- _WHAT IS NEEDED_
Go through the data underneath and copy every line exactly.

- _COLLECTED MATERIAL_
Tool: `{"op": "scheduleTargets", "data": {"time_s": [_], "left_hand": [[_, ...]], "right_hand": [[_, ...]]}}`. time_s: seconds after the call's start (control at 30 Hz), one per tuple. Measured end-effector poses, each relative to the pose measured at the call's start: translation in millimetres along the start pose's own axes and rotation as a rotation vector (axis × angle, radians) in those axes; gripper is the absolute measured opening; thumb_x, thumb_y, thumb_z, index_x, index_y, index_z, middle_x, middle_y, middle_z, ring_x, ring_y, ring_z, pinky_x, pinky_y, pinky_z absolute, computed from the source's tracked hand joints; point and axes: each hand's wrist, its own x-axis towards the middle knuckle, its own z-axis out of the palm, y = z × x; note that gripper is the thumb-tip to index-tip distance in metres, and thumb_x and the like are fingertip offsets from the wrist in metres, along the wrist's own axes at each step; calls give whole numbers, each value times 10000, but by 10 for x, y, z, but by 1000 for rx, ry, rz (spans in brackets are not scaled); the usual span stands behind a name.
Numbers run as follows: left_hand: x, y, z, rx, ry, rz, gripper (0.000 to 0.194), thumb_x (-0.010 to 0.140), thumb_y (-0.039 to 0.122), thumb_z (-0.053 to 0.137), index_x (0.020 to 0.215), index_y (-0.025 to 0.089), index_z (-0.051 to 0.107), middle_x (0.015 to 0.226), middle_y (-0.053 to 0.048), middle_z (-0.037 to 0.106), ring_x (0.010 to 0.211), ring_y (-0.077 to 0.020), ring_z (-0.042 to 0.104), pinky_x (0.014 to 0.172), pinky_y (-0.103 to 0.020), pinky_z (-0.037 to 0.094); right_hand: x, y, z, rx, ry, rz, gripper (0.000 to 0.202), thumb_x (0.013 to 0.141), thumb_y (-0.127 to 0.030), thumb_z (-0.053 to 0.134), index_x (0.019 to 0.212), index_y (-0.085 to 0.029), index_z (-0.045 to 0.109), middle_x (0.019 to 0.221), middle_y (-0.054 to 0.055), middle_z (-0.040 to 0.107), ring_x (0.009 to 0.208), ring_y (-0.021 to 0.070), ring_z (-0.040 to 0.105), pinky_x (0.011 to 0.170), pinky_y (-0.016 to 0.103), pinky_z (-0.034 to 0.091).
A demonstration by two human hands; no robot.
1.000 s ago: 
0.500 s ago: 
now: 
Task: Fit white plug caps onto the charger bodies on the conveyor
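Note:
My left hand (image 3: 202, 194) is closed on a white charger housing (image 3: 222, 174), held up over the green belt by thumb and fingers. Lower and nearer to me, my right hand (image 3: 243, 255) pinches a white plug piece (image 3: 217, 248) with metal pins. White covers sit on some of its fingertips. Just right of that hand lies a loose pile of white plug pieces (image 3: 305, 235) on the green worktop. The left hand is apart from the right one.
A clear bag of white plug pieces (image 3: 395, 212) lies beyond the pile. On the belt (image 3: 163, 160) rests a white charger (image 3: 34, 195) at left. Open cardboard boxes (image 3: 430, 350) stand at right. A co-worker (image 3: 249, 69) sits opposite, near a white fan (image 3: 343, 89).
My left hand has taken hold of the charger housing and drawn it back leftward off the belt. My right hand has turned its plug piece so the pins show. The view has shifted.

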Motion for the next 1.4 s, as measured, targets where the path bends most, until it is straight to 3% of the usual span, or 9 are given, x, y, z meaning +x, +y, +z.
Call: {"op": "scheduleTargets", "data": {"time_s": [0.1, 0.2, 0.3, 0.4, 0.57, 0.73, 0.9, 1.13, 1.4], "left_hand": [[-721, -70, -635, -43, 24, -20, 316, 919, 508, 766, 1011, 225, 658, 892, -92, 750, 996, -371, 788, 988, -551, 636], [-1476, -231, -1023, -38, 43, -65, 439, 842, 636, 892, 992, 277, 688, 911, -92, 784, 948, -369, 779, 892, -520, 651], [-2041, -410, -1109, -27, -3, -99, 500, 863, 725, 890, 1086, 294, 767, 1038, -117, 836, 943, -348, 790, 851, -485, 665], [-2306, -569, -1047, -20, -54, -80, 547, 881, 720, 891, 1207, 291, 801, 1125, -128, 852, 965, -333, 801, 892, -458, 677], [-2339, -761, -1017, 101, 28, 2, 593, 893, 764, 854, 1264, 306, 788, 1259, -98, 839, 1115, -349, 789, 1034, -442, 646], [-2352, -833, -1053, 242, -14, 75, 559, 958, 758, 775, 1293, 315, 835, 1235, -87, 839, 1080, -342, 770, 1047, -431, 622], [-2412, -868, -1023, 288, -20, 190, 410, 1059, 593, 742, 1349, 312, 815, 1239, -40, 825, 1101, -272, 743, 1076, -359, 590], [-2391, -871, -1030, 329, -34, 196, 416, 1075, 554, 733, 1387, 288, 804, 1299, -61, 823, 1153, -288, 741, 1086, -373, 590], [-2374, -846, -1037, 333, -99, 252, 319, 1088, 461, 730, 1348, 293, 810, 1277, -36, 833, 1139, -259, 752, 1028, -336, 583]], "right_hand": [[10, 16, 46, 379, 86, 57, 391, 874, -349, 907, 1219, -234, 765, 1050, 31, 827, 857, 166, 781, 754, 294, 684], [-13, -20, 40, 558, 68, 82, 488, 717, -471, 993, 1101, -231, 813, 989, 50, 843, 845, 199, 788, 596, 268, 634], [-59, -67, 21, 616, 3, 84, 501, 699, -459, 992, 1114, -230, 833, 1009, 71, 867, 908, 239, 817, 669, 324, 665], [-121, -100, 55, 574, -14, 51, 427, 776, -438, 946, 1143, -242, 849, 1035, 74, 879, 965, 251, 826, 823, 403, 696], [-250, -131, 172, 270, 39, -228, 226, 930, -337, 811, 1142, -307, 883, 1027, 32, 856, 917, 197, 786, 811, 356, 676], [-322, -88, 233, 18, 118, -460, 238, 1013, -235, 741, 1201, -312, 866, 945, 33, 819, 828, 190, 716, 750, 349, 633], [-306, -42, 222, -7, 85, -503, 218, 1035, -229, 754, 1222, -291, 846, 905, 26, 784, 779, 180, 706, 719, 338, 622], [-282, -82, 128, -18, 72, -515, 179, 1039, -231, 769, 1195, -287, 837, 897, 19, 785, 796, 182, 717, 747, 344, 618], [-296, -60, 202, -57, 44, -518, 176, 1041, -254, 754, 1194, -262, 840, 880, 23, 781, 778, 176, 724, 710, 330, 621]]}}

- _FINAL ANSWER_
Tool: `{"op": "scheduleTargets", "data": {"time_s": [_], "left_hand": [[_, ...]], "right_hand": [[_, ...]]}}`. time_s: seconds after the call's start (control at 30 Hz), one per tuple. Measured end-effector poses, each relative to the pose measured at the call's start: translation in millimetres along the start pose's own axes and rotation as a rotation vector (axis × angle, radians) in those axes; gripper is the absolute measured opening; thumb_x, thumb_y, thumb_z, index_x, index_y, index_z, middle_x, middle_y, middle_z, ring_x, ring_y, ring_z, pinky_x, pinky_y, pinky_z absolute, computed from the source's tracked hand joints; point and axes: each hand's wrist, its own x-axis towards the middle knuckle, its own z-axis out of the palm, y = z × x; note that gripper is the thumb-tip to index-tip distance in metres, and thumb_x and the like are fingertip offsets from the wrist in metres, along the wrist's own axes at each step; calls give whole numbers, each value times 10000, but by 10 for x, y, z, but by 1000 for rx, ry, rz (spans in brackets are not scaled); the usual span stands behind a name.
Numbers run as follows: left_hand: x, y, z, rx, ry, rz, gripper (0.000 to 0.194), thumb_x (-0.010 to 0.140), thumb_y (-0.039 to 0.122), thumb_z (-0.053 to 0.137), index_x (0.020 to 0.215), index_y (-0.025 to 0.089), index_z (-0.051 to 0.107), middle_x (0.015 to 0.226), middle_y (-0.053 to 0.048), middle_z (-0.037 to 0.106), ring_x (0.010 to 0.211), ring_y (-0.077 to 0.020), ring_z (-0.042 to 0.104), pinky_x (0.014 to 0.172), pinky_y (-0.103 to 0.020), pinky_z (-0.037 to 0.094); right_hand: x, y, z, rx, ry, rz, gripper (0.000 to 0.202), thumb_x (0.013 to 0.141), thumb_y (-0.127 to 0.030), thumb_z (-0.053 to 0.134), index_x (0.019 to 0.212), index_y (-0.085 to 0.029), index_z (-0.045 to 0.109), middle_x (0.019 to 0.221), middle_y (-0.054 to 0.055), middle_z (-0.040 to 0.107), ring_x (0.009 to 0.208), ring_y (-0.021 to 0.070), ring_z (-0.040 to 0.105), pinky_x (0.011 to 0.170), pinky_y (-0.016 to 0.103), pinky_z (-0.034 to 0.091).
A demonstration by two human hands; no robot.
1.000 s ago: 
0.500 s ago: 
now: 
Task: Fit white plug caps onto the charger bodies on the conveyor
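Note:
My left hand (image 3: 202, 194) is closed on a white charger housing (image 3: 222, 174), held up over the green belt by thumb and fingers. Lower and nearer to me, my right hand (image 3: 243, 255) pinches a white plug piece (image 3: 217, 248) with metal pins. White covers sit on some of its fingertips. Just right of that hand lies a loose pile of white plug pieces (image 3: 305, 235) on the green worktop. The left hand is apart from the right one.
A clear bag of white plug pieces (image 3: 395, 212) lies beyond the pile. On the belt (image 3: 163, 160) rests a white charger (image 3: 34, 195) at left. Open cardboard boxes (image 3: 430, 350) stand at right. A co-worker (image 3: 249, 69) sits opposite, near a white fan (image 3: 343, 89).
My left hand has taken hold of the charger housing and drawn it back leftward off the belt. My right hand has turned its plug piece so the pins show. The view has shifted.
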
Motion for the next 1.4 s, as measured, targets where the path bends most, until it is straight to 3% of the usual span, or 9 are given, x, y, z meaning +x, +y, +z.
Call: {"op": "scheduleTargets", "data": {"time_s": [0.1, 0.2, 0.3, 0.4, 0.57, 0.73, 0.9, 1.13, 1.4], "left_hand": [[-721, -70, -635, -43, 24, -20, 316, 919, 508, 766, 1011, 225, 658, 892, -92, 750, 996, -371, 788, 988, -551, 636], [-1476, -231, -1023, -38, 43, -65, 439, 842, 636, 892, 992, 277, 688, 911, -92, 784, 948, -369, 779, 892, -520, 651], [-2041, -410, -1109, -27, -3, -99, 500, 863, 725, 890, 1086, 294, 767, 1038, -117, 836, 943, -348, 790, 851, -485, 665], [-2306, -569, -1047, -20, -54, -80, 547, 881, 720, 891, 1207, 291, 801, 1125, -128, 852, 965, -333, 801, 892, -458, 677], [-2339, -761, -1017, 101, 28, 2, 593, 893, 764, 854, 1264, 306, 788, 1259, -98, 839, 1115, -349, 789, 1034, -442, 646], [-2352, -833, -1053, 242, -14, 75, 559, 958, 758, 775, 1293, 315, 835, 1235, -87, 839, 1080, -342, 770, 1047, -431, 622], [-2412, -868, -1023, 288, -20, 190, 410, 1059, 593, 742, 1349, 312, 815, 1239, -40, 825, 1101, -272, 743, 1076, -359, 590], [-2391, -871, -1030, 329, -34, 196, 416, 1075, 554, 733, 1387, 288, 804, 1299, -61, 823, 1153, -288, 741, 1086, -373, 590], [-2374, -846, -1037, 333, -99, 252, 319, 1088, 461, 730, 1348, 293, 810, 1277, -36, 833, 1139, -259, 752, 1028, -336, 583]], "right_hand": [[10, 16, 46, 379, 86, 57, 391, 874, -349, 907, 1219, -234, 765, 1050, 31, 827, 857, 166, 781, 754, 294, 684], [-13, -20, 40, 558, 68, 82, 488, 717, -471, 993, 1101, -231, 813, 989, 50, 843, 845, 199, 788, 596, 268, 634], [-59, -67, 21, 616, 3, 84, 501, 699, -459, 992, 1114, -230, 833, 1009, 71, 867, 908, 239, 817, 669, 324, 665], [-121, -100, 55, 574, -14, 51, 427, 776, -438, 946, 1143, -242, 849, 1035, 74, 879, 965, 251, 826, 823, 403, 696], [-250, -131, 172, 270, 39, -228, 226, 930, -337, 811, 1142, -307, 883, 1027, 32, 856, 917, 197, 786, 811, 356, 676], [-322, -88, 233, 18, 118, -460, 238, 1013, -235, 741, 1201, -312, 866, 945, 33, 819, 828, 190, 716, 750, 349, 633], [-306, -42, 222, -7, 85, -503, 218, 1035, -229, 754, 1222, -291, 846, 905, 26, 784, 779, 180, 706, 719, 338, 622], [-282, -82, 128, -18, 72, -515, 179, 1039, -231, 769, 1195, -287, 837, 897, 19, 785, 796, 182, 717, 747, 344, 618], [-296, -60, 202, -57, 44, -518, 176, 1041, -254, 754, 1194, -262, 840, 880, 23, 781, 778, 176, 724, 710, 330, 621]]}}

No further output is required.